- Opening Delimiter -

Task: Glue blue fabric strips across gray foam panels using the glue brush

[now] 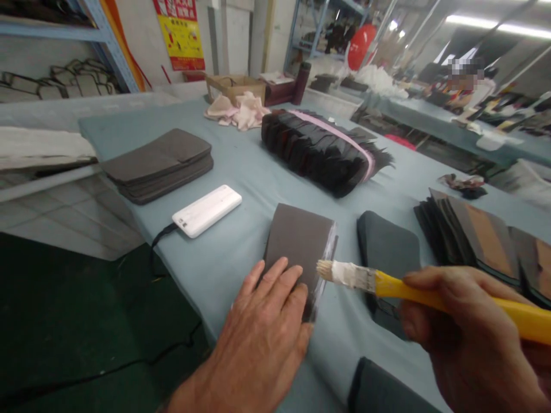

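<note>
My left hand (267,327) lies flat, fingers stretched out, on a dark grey-brown rectangular piece (299,235) on the table. Whitish streaks run along the right edge of that piece. In my right hand (469,327) is a paintbrush (400,287) with a yellow handle, my fingers closed round it. Its bristles, coated in something white, are at the streaked edge; whether they touch it I cannot tell. Just right of the piece lies a dark padded block (390,246), partly behind the brush and my right hand.
A white power bank (206,210) with a black cable and a stack of dark pieces (163,160) lie to the left. Behind is a strapped dark bundle (318,149). Folded brown-and-black pieces (477,229) stand at right. Another dark block (387,390) sits at the near edge.
</note>
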Available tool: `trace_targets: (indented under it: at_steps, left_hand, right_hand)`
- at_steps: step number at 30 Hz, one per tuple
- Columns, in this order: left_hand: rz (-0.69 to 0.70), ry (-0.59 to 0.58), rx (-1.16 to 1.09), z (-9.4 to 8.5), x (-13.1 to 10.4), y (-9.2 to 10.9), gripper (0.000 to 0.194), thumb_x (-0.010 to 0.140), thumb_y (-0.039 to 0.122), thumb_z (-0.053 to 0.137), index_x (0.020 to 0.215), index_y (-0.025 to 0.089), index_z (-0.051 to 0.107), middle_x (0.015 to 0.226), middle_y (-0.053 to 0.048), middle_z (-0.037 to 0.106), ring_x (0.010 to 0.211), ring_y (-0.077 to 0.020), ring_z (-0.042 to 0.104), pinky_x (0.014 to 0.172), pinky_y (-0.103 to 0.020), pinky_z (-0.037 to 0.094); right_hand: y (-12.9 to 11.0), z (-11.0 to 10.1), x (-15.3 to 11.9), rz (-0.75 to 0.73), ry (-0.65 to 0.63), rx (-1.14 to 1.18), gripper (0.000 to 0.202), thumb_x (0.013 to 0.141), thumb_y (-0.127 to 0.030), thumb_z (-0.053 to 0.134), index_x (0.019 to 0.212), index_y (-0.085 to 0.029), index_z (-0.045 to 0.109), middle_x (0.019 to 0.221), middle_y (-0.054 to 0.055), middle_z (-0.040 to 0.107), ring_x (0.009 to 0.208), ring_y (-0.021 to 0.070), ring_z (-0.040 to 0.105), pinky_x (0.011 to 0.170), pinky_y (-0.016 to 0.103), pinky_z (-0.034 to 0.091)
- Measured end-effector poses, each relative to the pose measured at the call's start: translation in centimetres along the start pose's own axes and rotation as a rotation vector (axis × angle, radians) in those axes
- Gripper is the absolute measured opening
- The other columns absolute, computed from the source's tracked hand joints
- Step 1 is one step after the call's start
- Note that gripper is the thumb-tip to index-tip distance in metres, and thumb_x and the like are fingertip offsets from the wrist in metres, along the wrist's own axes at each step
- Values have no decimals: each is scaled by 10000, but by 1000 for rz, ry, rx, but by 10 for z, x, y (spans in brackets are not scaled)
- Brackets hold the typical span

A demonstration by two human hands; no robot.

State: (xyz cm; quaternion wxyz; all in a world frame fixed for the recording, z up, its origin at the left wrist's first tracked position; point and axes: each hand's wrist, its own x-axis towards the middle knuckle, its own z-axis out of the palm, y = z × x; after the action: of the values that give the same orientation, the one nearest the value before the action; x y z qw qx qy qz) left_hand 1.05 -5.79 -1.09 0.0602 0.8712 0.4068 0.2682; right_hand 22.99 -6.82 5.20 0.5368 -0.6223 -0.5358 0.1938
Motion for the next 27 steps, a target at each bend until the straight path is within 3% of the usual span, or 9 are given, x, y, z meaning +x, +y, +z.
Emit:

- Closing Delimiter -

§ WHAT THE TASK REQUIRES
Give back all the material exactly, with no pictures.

§ WRITTEN SOLUTION
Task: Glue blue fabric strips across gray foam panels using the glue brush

[now] 

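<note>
My left hand (267,327) lies flat, fingers stretched out, on a dark grey-brown rectangular piece (299,235) on the table. Whitish streaks run along the right edge of that piece. In my right hand (469,327) is a paintbrush (400,287) with a yellow handle, my fingers closed round it. Its bristles, coated in something white, are at the streaked edge; whether they touch it I cannot tell. Just right of the piece lies a dark padded block (390,246), partly behind the brush and my right hand.
A white power bank (206,210) with a black cable and a stack of dark pieces (163,160) lie to the left. Behind is a strapped dark bundle (318,149). Folded brown-and-black pieces (477,229) stand at right. Another dark block (387,390) sits at the near edge.
</note>
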Available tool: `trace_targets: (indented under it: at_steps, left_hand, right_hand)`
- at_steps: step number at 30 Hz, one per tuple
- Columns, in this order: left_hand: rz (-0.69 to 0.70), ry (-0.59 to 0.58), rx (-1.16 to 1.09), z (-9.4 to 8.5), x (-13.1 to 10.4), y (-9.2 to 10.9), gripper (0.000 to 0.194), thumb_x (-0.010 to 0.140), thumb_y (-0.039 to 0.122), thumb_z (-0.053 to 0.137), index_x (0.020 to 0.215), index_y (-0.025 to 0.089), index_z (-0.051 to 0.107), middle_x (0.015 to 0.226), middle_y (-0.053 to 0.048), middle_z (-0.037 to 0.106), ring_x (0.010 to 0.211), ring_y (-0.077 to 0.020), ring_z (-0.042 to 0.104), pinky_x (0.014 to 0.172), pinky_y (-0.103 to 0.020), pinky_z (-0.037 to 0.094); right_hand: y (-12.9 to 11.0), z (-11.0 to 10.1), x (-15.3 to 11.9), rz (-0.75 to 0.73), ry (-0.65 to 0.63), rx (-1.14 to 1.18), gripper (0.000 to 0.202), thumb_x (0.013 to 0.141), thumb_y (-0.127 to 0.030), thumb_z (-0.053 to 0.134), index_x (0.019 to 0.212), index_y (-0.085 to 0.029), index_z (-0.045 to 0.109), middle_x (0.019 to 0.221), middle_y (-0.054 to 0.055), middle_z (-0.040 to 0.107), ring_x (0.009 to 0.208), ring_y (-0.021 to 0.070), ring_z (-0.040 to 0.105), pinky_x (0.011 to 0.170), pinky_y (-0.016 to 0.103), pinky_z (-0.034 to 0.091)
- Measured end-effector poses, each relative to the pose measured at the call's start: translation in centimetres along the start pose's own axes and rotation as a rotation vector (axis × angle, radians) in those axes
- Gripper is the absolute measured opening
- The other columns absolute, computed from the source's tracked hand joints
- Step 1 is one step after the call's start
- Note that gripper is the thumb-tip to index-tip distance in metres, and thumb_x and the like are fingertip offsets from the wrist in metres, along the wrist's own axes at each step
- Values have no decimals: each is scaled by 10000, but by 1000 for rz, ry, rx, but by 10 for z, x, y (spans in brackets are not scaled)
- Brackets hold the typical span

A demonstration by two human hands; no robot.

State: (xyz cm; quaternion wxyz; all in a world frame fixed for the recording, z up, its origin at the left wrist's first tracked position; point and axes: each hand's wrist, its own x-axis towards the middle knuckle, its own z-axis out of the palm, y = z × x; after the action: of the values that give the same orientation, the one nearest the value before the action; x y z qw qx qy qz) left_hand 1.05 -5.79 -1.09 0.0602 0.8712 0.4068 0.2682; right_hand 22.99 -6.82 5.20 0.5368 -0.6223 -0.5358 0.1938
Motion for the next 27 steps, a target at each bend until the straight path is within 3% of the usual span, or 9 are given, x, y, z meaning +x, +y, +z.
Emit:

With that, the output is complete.